Les Ukrainiens contre le projet de loi anti-corruption de Zelensky

« Mettez votre véto à la loi », c’est le cri de milliers d’Ukrainiens qui se sont rassemblés près du théâtre Ivan Franko dans le centre-ville de Kiev, à proximité du bureau du président. Ils brandissaient aussi des pancartes portant les inscriptions suivant : « j’en ai marre », « Honte », « Nous sommes le pouvoir ». Les manifestants ont adressé ces messages à Volodymyr Zelensky. Ce dernier devait signer le projet de loi adopté mardi par le parlement, la Verkhovna Rada. La législation en question vise à placer le Bureau national de lutte contre la corruption (NABU) et le Bureau spécial du procureur anti-corruption (SAPO) sous l’autorité du procureur général, désigné par le président.

Les opposants estiment que la mise en vigueur de ce projet de loi mettra fin à l’indépendance de ces deux agences. « Le chef du SAPO deviendrait une figure nominale, tandis que le NABU se transformerait en une subdivision du bureau du procureur général », a indiqué les deux institutions. Selon les critiques, l’entrée en vigueur de ce texte de loi permettrait aussi à l’entourage du président ukrainien d’user de leur influence sur les enquêtes.

Maryna, une avocate de 40 ans ayant participé à la manifestation, a déclaré au Kyuv Independent que si Volodymyr Zalensky « n’oppose pas son veto, ce sera comme cracher au visage de chaque mère, épouse et enfant qui a perdu un être cher au front. C’est bafouer la mémoire de tous ceux qui sont morts pour notre liberté, notre dignité et notre indépendance ».

Volodymyr Kulyk, un professeur à l’Ecole d’économie de Kiev (KSE) âgé de 62 ans, était aussi présent. « C’est le moins que l’on puisse faire lorsque les autorités trahissent le peuple, lorsque l’indépendance des organes anticorruption est discréditée et mise en danger », a-t-il déclaré. Ce professeur pense aussi que ces « décisions mettent en péril les perspectives de l’Ukraine en matière d’intégration à l’UE ».

Un autre manifestant, un étudiant de 20 ans nommé Myroslav Kinakh, a également indiqué qu’en tant que « citoyen conscient de l’Ukraine », il ne peut accepter ce changement qui détruira ce que leurs « prédécesseurs ont combattu en 2014 » et ce pourquoi les soldats « se battent pour le moment ».
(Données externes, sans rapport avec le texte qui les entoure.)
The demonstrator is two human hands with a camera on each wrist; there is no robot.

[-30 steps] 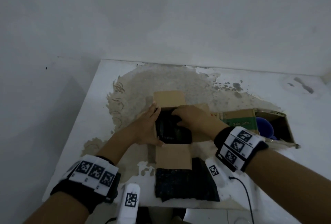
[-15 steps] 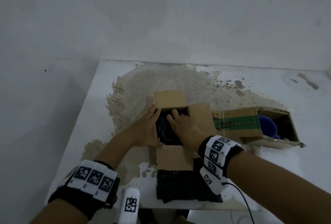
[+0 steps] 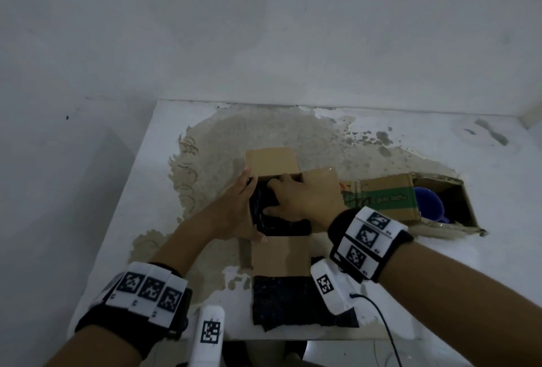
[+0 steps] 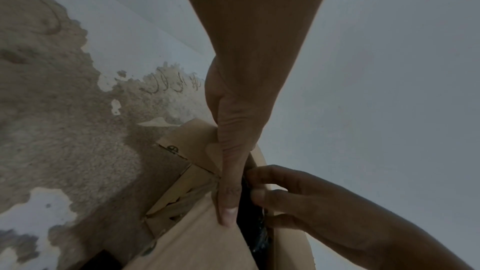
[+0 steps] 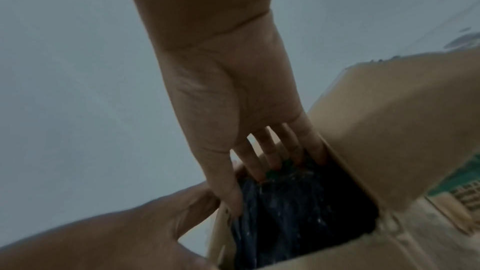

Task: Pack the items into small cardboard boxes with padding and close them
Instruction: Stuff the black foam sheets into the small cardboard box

Pression intérieure et fissures internes

La législation a non seulement provoqué l’indignation populaire, mais aussi attiré les critiques de l’Union européenne et d’organisations de défense des droits humains, qui y voient une remise en cause des avancées obtenues depuis la révolution de Maïdan. Ces prises de position pourraient affecter le soutien politique et financier occidental, alors que l’Ukraine dépend largement de ses alliés.

Face à cette crise, Zelensky a convoqué en urgence les dirigeants des principales agences anticorruption et de sécurité. Sur Telegram, il a reconnu les préoccupations exprimées par la société civile, tout en défendant la loi comme un instrument nécessaire pour accélérer les procédures judiciaires et sanctionner plus efficacement les ennemis de l’État.
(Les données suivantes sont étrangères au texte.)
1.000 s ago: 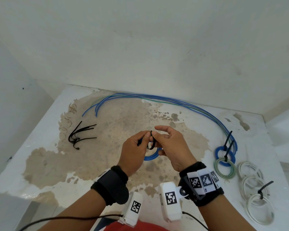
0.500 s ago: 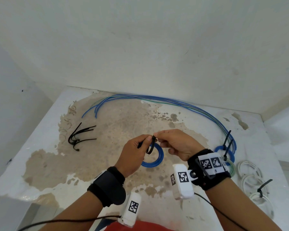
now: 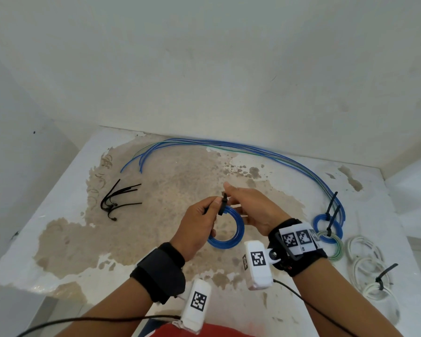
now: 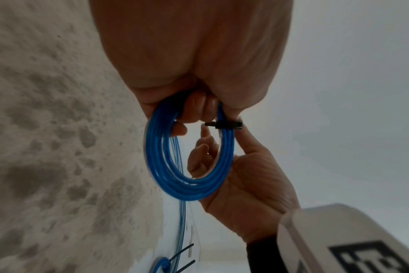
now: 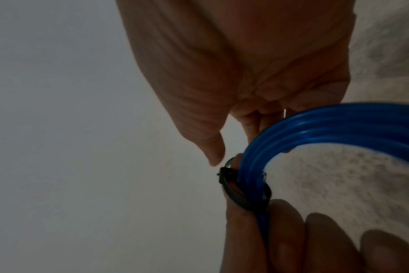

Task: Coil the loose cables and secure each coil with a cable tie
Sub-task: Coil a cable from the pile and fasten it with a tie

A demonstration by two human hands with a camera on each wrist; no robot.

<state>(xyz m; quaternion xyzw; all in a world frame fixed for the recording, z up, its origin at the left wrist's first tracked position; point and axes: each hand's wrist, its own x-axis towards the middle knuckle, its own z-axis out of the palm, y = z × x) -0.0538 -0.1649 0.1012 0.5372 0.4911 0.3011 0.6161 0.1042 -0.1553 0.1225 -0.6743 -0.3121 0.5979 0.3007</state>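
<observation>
Midair, left hand [image 3: 199,222] grips blue coil [image 3: 231,242]; right hand [image 3: 255,210] beside.

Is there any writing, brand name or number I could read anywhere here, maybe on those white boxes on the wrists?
No readable words, brands or numbers in any view.
White box at the left wrist: one black-and-white square code pattern, no letters.
White box at the right wrist: the same kind of pattern.
Right wrist strap: more square patterns, no text.

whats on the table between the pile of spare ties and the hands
Nothing lies there in the head view: between the spare ties and the left hand holding the blue coil, there is only bare, stained table.
</observation>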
Il a promis un plan d’action détaillé d’ici deux semaines, visant à combler les lacunes institutionnelles et garantir une justice équitable. Toutefois, pour les manifestants, ces annonces apparaissent comme une tentative de temporisation plutôt qu’une réponse ferme à leurs revendications.
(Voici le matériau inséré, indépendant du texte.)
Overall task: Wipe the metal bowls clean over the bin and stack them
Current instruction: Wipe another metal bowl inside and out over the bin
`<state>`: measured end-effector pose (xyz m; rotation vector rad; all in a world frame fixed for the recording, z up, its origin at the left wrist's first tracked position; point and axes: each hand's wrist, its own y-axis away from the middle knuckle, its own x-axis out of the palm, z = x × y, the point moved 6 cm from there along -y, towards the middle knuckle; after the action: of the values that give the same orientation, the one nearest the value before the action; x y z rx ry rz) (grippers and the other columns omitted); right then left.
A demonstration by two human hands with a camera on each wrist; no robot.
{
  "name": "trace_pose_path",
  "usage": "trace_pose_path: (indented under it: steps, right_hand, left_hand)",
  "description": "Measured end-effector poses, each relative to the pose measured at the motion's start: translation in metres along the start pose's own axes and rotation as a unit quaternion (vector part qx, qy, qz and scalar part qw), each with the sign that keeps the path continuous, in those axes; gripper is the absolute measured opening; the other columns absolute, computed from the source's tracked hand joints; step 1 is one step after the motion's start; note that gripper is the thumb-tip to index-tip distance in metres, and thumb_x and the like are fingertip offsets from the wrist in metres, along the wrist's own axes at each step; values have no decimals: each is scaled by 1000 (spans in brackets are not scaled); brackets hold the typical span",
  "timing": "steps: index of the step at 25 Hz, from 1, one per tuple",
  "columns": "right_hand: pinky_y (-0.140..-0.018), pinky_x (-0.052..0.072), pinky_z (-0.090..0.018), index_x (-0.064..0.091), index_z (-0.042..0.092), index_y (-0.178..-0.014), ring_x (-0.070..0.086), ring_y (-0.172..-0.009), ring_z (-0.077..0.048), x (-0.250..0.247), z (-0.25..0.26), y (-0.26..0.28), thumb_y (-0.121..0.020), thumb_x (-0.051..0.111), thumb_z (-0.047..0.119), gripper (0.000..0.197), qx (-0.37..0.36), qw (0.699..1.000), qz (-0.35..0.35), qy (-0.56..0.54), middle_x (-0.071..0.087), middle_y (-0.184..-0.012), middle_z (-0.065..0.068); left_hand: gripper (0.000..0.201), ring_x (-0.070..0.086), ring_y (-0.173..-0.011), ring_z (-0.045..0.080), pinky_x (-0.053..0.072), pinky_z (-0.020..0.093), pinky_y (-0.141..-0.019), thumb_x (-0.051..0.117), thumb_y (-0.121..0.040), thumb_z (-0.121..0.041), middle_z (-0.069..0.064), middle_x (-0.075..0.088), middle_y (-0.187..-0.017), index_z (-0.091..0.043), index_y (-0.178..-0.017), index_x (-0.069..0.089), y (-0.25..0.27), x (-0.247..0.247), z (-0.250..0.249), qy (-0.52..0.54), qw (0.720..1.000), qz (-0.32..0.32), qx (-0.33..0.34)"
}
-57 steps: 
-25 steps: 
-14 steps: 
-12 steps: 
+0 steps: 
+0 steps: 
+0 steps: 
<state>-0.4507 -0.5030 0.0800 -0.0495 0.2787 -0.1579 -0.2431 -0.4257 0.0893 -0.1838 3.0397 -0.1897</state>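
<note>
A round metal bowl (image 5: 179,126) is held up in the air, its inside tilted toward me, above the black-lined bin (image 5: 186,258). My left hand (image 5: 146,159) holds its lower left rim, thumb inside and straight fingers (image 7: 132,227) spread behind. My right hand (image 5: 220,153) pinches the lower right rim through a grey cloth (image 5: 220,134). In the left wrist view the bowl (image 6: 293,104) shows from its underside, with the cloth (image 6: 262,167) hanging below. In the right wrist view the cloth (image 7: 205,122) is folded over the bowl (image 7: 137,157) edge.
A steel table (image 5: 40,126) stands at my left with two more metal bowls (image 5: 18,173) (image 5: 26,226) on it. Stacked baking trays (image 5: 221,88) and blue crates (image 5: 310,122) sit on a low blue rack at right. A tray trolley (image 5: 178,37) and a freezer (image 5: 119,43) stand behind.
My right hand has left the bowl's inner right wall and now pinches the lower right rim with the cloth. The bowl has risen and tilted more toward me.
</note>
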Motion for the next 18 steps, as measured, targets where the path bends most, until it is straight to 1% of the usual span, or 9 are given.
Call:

Cette crise intérieure intervient alors que la guerre fait toujours rage. Le même jour, une rencontre entre délégations russe et ukrainienne s’est tenue à Istanbul, sans avancée notable.

Des spéculations circulent également sur un éventuel soutien tacite des États-Unis aux mouvements de protestation, dans le but de pousser Zelensky vers la sortie ou d’infléchir sa gouvernance. Bien que non confirmées, ces rumeurs rappellent combien l’Ukraine reste vulnérable aux jeux d’influence géopolitique.Comme l’a noté le blogueur Simplicius ,

« le choix de Trump pour diriger le FBI, Kash Patel, a donné un indice sur l’hypothèse selon laquelle Trump lancerait une sorte d’audit de l’Ukraine, puis se distancierait du pays après l’avoir jugé être un puits d’argent corrompu ».

Le défi est immense pour le président ukrainien : maintenir la confiance du peuple, rassurer les partenaires occidentaux et préserver l’unité du pays face à la guerre. Zelensky devra prouver que l’Ukraine peut rester fidèle à ses idéaux démocratiques même en temps de guerre. Sa survie politique et celle du projet européen de l’Ukraine en dépend.